Eccentrics at the top
August 8, 2014
Are you one of the many who enjoy The Wolf of Wall Street? 2014 presents itself as a grand cru year in the film-loving landscape. American Hustle, 12 years a slave, Nebraska... What an exciting start of a film year that was. The Wolf in particular sticks in my memory. Admittedly, I have never seen an audience leave the theater as quietly as it did after having seen 12 years - even more subdued than after Schindler's List. It is mainly because of the line of business that I find The Wolf of Wall Street to be such an impressing film.
Image: © Nationale Beeldbank
The film does not glorify the greed of a corrupt mind, as some serious souls claim. Kamagurka once remarked: "Everyone is wondering whether we crossed a line with the humor. No one is wondering whether we crossed a line with the seriousness. I find political correctness to be a poor characteristic. And so I am always very suspicious whenever I enter a room full of American students.
Back to The Wolf. Martin Scorsese does what he does so often: fantastic screenplay, a top cast, meticulous editing, and an ingenious sound effects. It is killing fun. I can easily select five film moments that will liven up my marketing lectures (my favorite: 'Sell me this pen!'). But the biting humor mainly exposes the disturbed side of top managers and other big earners.
This specimen is not a concoction of the film industry. We have seen a number of these characters parade past in the Netherlands and Belgium: Didier Bellens, Joep van den Nieuwenhuyzen, Jo Lernout, Dirk Scheringa, et cetera. Let us examine the dark side.
To that end, I have recently viewed The Social Network for a second time. This film is mandatory stuff in the marketing curriculum of business schools in my opinion. It ingeniously demonstrates how the most powerful ideas capitalize on latent needs (is someone single or not?) and how truly new products cannot be adapted to fit conventional market definitions (for example, Zuckerberg frequently indicates that he does not know what Facebook has to offer exactly). The film once again proves the major role of coincidence (the meeting between Zuckerberg with the founder of Napster, for example).
The director, David Fincher, has the ability to make intelligent thrillers. The final scene in Se7en is legendary. But how do you go about making a thriller about the coming about of Facebook? Nothing bites the dust here?

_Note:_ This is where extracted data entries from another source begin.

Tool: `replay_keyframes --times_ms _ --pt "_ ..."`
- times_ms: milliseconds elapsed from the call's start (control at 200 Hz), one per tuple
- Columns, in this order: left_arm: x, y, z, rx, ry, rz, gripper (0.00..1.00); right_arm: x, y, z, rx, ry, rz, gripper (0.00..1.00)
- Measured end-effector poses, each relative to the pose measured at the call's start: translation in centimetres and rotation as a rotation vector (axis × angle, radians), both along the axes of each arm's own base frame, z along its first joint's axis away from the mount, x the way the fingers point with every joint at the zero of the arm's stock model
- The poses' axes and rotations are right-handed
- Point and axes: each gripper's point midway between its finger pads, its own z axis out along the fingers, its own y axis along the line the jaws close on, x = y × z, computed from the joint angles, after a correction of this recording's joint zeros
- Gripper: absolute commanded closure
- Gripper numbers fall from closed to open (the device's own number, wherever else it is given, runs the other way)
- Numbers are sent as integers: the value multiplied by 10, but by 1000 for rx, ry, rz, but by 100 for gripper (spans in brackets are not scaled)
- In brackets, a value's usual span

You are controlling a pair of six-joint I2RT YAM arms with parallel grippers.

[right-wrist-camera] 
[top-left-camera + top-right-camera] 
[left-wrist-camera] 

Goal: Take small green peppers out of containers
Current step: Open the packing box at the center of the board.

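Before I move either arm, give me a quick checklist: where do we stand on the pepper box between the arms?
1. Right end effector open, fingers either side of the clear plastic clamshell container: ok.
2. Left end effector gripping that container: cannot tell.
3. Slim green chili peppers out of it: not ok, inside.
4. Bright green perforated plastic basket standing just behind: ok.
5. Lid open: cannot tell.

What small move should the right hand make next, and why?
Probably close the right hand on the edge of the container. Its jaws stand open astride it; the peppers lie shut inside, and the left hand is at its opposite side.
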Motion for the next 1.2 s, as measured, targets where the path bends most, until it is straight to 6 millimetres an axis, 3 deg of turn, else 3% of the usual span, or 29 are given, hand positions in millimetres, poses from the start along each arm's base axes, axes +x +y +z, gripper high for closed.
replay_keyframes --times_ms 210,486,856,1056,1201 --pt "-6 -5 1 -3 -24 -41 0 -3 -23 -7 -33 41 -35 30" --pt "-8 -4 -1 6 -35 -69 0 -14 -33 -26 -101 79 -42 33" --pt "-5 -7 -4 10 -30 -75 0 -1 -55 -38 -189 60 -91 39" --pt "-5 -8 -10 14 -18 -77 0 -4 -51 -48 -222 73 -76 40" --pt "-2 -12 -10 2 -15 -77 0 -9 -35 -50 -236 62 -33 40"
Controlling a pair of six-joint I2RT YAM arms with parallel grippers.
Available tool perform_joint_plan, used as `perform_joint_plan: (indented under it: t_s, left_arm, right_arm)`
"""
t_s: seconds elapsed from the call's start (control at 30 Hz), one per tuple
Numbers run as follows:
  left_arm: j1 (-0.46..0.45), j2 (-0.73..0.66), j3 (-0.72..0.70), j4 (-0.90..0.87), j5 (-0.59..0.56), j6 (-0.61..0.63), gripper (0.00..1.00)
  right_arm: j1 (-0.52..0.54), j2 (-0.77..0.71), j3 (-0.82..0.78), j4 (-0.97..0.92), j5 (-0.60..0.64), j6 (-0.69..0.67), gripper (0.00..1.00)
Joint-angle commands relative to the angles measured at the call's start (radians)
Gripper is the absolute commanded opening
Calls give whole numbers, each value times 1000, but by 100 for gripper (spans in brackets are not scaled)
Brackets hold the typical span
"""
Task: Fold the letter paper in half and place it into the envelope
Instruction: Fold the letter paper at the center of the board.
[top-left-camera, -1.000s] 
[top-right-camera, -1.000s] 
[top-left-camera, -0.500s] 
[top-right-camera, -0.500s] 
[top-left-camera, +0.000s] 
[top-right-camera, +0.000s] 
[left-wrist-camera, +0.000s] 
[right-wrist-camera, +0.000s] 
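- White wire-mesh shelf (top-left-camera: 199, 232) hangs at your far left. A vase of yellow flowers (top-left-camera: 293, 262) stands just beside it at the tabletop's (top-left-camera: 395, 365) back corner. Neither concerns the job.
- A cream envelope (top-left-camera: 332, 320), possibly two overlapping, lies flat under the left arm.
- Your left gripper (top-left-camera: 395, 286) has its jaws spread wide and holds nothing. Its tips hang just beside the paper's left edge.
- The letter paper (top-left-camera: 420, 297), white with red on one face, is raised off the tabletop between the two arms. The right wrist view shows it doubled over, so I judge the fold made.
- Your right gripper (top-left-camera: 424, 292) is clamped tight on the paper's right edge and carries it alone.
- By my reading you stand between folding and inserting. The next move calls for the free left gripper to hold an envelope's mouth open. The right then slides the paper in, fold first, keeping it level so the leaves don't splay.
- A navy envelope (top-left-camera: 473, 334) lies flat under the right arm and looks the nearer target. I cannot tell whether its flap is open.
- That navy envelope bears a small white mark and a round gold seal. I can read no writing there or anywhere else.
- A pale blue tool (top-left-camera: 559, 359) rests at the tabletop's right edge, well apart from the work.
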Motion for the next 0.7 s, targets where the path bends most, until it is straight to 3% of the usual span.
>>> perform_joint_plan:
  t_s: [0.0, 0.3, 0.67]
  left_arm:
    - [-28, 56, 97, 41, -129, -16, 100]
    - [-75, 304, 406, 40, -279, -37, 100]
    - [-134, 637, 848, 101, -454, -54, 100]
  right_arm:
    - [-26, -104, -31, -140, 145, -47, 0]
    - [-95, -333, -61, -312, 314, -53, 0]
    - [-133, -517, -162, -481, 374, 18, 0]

Actually, something does. The Social Network dismantles the romantic image of the entrepreneur. The slogan of the film was an omen: ‘You cannot make 500 million friends without making a few enemies’. What struck me the most in The Social Network was the total absence of warmth. The only person who displays genuine friendship, Eduardo Saverin, is used as an instrument and is shunted off by his 'friend' Mark Zuckerberg. It is an oppressing moment in the film, when Saverin learns that his share in Facebook has dropped from 30% to 0.03%.
I often ask the question during my lectures with executives whether or not you can change the world without operating in the dark side. Many suggest that this is not possible. The observation is, in any event, a disillusion.
You can become a leader without integrity - it may even speed things up in present society, as a colleague of mine once cynically suggested. Scientific research proves him right: "It is clear that five personality disorders most probably 'help' a person to become a leader in the short term. These are, most probably in the right order: the psychopathic, the narcissistic, the paranoid, the histrionic and the schizo-typical personality disorder"(1).
Now then, I do not mean to say that the top of the companies is dominated by the unpleasantly eccentric alone. But there are significant signs that this race is overrepresented on the highest level. Robert Hare has developed the standard instrument with which to identify psychopaths. Together with his co-author, he made the following observation: "It is a fact that many organizations offer a fantastic medium for psychopaths with an enterprising attitude and who possess the individual characteristics and the social skills required to fool a lot of people" (2).
Just have a look at the job vacancies in the weekend editions of your newspaper. You will see that the profiles offer an appealing context in which social, unpleasantly eccentric people feel right at home. A Belgian affair concerning inside information was recently settled amicably. The lawyer later stated: "Nine million Euro is not the end of the world to us". How cynical can you be to declaim the triumph in such a way?
The dark side
Mark Zuckerberg was the proverbial The question is whether or not you can remain a leader without a lack of integrity. Jordan Belfort is the worse for that in The Wolf of Wall Street. And Mark Zuckerberg also offers an interesting test. The film does not provoke any sympathy for the person who defined the Telephone Book of the 21st century. Zuckerberg is a headstrong, brilliant eccentric who operates in the dark zone. Mark Zuckerberg started off by misleading the Winklevoss-twins and stealing the concept, and he used the money of his friend Eduardo Saverin to start things up, only to dump him later when making a new start.
Mark Zuckerberg was the proverbial man on a mission. He is the personification of the entrepreneur who wants to achieve that one goal in his life, at the expense of everything else. As a lawyer remarks at the end of the film: "You're not an asshole Mark, you're just trying too hard to be one."
I lack the boundless admiration that some of my academic colleagues have for extremely successful CEOs. You can appreciate their realizations, but you should not romanticize them. Self-interest always plays a role. Not that there is anything wrong with that, as long as the interests of others are not disproportionately prejudiced.
Genuine leaders stick their necks out. They have vision, they have passion. But, as I previously argued in the book De pijn van het ondernemen, the characteristics that bring success to entrepreneurs are, to an extreme, the same characteristics that will ultimately lead to their decline. Emotion dominates reason, not only in the choices, but in the focus as well.(3)
Vision and passion are aspects that distinguish leaders from managers. But what happens when vision becomes a fundamentalism, and passion an obsession? The inevitable implosion is often dangerous to the company itself. Leadership thrives best in a critical environment, both internally as well as externally. (4) Strong leaders require strong managers, and visa versa.